## WORK TO BE COMPLETED
Everything in the listing beneath must be transcribed exactly.

━━ THE DATA ━━

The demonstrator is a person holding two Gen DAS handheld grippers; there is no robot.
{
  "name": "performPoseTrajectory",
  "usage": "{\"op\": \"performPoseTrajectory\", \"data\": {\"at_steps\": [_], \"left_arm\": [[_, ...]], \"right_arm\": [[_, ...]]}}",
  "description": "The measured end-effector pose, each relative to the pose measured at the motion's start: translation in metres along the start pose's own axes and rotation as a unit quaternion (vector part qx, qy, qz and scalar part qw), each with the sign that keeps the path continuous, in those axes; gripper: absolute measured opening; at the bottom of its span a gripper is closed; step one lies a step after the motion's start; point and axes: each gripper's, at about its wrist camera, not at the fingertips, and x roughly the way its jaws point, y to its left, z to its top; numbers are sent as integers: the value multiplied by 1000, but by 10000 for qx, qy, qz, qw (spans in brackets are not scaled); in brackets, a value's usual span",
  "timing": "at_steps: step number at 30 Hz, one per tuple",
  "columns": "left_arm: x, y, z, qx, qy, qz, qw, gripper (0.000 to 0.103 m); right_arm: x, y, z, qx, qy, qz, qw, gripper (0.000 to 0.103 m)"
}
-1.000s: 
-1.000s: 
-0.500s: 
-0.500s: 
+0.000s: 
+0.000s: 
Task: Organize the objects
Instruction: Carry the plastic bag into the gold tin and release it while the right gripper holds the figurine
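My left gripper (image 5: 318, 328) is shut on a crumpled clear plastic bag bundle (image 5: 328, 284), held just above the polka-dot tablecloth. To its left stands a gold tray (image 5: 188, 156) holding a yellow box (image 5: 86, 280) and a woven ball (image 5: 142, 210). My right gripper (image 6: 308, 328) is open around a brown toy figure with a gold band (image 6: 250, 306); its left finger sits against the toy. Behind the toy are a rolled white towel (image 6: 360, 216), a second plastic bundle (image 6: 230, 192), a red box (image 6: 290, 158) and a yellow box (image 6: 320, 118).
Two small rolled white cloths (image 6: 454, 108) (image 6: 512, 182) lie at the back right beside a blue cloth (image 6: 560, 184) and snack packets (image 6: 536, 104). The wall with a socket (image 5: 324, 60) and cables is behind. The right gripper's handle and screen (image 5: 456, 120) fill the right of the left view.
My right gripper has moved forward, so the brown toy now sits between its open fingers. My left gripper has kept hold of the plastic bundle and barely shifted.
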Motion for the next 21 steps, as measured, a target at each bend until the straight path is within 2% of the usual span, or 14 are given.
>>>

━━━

## RESPONSE TO THIS TASK
The demonstrator is a person holding two Gen DAS handheld grippers; there is no robot.
{
  "name": "performPoseTrajectory",
  "usage": "{\"op\": \"performPoseTrajectory\", \"data\": {\"at_steps\": [_], \"left_arm\": [[_, ...]], \"right_arm\": [[_, ...]]}}",
  "description": "The measured end-effector pose, each relative to the pose measured at the motion's start: translation in metres along the start pose's own axes and rotation as a unit quaternion (vector part qx, qy, qz and scalar part qw), each with the sign that keeps the path continuous, in those axes; gripper: absolute measured opening; at the bottom of its span a gripper is closed; step one lies a step after the motion's start; point and axes: each gripper's, at about its wrist camera, not at the fingertips, and x roughly the way its jaws point, y to its left, z to its top; numbers are sent as integers: the value multiplied by 1000, but by 10000 for qx, qy, qz, qw (spans in brackets are not scaled); in brackets, a value's usual span",
  "timing": "at_steps: step number at 30 Hz, one per tuple",
  "columns": "left_arm: x, y, z, qx, qy, qz, qw, gripper (0.000 to 0.103 m); right_arm: x, y, z, qx, qy, qz, qw, gripper (0.000 to 0.103 m)"
}
-1.000s: 
-1.000s: 
-0.500s: 
-0.500s: 
+0.000s: 
+0.000s: 
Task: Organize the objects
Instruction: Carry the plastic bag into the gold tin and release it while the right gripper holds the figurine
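My left gripper (image 5: 318, 328) is shut on a crumpled clear plastic bag bundle (image 5: 328, 284), held just above the polka-dot tablecloth. To its left stands a gold tray (image 5: 188, 156) holding a yellow box (image 5: 86, 280) and a woven ball (image 5: 142, 210). My right gripper (image 6: 308, 328) is open around a brown toy figure with a gold band (image 6: 250, 306); its left finger sits against the toy. Behind the toy are a rolled white towel (image 6: 360, 216), a second plastic bundle (image 6: 230, 192), a red box (image 6: 290, 158) and a yellow box (image 6: 320, 118).
Two small rolled white cloths (image 6: 454, 108) (image 6: 512, 182) lie at the back right beside a blue cloth (image 6: 560, 184) and snack packets (image 6: 536, 104). The wall with a socket (image 5: 324, 60) and cables is behind. The right gripper's handle and screen (image 5: 456, 120) fill the right of the left view.
My right gripper has moved forward, so the brown toy now sits between its open fingers. My left gripper has kept hold of the plastic bundle and barely shifted.
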Motion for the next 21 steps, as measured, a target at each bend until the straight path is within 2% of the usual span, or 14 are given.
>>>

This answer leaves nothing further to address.